Like neighbouring Odisha, Bengal has a fascinating range of pithe. The tradition of making pithe, especially on the harvest festival of Makar Sankranti (also known as Pithe Parbon in Bengal) is not only a time-honoured custom but also a token of domestic prosperity. From perennial favourites like Patishapta – a thin creped stuffed with coconut, jaggery or kheer – and Gokul pithe and dudhpuli to rare numbers with intricate recipes, the variety is staggering.
Mukhopadhyay lists a mindboggling variety of recipes for pithe, both sweet and savoury, including lesser-known stars like the sar chakra, a deep-fried pithe made with shona moong dal, coconut paste, khoya, sugar and maida, flavoured with cardamom and dunked in rose-flavoured syrup or one made with the pulp of palmyra fruit, flour and jaggery, wrapped in banana leaves and roasted in a clay over, sometimes overnight.
Again, few Bengalis could resist a bowl of thick, creamy chaal’er payesh (runny rice pudding), especially if infused with fragrant nolen gur (date palm jaggery). Referred to as Paramanna (literally, best rice), it is rice cooked in milk, usually with ghee and jaggery. In ancient texts, payesh is an offering and a component of ritualistic spreads.
But in Bengal payesh need not be made of rice only. From semolina and rice flakes to young bottle gourd, sweet potato and jackfruit seeds, and even luchi or deep-fried bread, stewed in sweetened, luscious reduced milk, the Bengali repertoire of payesh reflects the regions almost quirky culinary imagination.
Orbs of sweetness
Like pithe and patishapta, which have only recently started making an appearance on the shelves of sweet shops, quite a few other Bengali sweets have for the longest time, remained a specialty in household kitchens – culinary heirlooms passed down through generations.
Take for instance the naru. While the naru made with coconut and jaggery or sugar is the most common version, it has a myriad other avatars – chholar dal’er naru, til’er (sesame) naru, sujir (semolina) naru and many more.
An especially unique one is the ananda naru, prepared exclusively during auspicious occasions like weddings. Made of rice flour, coconut and jaggery, these narus are fried in pungent mustard oil and often come studded with sesame seeds. Of course, every household has its own recipe and even ritualistic stipulations, for making the ananda naru.
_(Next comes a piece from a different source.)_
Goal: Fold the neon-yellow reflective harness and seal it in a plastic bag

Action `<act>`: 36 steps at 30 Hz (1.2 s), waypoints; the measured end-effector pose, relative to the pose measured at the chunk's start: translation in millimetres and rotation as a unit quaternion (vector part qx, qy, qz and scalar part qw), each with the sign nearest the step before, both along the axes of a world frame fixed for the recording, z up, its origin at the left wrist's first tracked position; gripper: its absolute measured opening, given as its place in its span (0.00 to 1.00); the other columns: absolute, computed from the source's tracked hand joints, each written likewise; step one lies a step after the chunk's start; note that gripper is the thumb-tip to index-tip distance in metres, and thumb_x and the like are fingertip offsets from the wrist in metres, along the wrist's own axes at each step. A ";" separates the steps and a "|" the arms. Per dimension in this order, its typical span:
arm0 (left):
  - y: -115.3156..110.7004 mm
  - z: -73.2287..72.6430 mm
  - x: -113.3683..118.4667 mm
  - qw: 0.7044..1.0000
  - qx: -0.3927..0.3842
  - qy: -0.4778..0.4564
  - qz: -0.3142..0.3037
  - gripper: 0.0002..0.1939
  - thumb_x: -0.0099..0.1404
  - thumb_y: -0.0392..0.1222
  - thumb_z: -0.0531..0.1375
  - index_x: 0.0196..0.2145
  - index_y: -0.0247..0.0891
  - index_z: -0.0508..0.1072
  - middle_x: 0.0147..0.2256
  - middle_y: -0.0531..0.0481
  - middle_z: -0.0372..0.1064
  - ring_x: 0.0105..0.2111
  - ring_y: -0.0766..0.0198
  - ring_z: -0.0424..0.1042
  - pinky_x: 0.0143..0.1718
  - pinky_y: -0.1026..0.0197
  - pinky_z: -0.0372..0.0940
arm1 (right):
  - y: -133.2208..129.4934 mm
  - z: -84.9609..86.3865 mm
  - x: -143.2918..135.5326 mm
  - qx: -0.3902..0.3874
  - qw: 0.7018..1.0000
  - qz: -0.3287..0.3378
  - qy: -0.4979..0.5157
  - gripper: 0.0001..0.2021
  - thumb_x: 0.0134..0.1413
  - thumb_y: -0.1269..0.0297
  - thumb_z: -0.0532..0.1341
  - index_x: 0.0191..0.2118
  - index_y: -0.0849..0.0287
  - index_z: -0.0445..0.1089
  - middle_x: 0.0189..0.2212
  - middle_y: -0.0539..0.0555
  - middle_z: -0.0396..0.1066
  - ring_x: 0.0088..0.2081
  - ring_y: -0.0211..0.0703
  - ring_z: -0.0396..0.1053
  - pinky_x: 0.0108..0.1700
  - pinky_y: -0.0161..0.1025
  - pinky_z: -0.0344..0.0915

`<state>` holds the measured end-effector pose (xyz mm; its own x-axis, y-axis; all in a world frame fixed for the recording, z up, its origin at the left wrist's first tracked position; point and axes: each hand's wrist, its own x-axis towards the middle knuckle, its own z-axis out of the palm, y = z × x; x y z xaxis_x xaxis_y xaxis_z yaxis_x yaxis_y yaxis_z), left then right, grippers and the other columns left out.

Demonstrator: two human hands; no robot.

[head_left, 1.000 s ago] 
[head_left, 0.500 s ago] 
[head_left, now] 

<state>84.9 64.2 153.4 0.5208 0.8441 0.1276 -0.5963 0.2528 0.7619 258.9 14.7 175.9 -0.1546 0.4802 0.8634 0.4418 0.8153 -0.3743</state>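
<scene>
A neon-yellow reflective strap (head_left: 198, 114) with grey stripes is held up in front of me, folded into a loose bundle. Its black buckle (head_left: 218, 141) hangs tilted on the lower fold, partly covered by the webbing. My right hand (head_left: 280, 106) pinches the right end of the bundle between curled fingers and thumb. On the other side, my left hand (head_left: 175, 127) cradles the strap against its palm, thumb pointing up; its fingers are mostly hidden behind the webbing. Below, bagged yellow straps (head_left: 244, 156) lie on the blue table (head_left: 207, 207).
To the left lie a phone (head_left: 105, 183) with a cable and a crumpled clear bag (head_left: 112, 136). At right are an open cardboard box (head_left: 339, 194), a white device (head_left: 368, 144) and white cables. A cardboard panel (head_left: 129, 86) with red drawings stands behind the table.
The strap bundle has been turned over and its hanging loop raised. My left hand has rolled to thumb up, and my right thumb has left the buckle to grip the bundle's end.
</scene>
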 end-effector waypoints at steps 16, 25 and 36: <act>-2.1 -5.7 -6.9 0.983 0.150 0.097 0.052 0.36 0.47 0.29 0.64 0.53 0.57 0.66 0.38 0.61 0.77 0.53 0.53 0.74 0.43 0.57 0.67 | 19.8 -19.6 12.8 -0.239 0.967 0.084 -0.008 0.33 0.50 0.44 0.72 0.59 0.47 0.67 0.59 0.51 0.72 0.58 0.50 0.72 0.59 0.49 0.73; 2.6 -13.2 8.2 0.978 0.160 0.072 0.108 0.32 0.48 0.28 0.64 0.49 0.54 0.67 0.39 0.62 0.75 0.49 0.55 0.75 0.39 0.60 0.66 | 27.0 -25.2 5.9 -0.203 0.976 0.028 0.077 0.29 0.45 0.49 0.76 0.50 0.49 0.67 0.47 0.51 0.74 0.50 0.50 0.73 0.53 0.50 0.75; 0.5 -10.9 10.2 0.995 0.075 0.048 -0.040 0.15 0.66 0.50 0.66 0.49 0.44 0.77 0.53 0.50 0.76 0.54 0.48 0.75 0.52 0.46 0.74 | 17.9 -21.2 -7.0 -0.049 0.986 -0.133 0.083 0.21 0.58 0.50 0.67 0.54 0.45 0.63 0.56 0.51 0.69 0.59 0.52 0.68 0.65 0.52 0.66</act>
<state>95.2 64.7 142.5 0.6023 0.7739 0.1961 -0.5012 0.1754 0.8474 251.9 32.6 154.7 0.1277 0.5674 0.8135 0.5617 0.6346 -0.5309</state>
A close cousin of the naru is the moa, usually made of puffed, flaked or popped rice and jaggery. A particularly special case is the joynagarer moa, the crumbly, cardamom-scented sweetmeat made with nolen gur and khoi (puffed rice). Made exclusively of Kanakchur rice, and peculiar to the eponymous Joynagar, a town in Bengal’s South 24 Parganas, it earned the GI tag a couple of years ago.
A discussion on Bengali sweets seems incomplete without the mention of the mihidana, which literally translates to fine grains. The mihidana was born almost four decades after the roshogolla, in Burdwan. Purportedly, it was Bhairav Chandra Nag, a local sweet-maker, who made mihidana and sitabhog to mark Lord Curzon’s 1904 visit to Burdwan to confer the title of Maharaja on Vijay Chandra, the then king of Burdwan. While sitabhog uses a mix of chhana and rice flour, the original recipe of saffron-tinted mihidana calls for three different varieties of rice – kaminibhog, gobindobhog and basmati – powdered and mixed with Bengal gram flour, to form the batter. Laced with ghee, fragrant and delicate, the mihidana in its time was perhaps the most worthy declination of the chhana craze.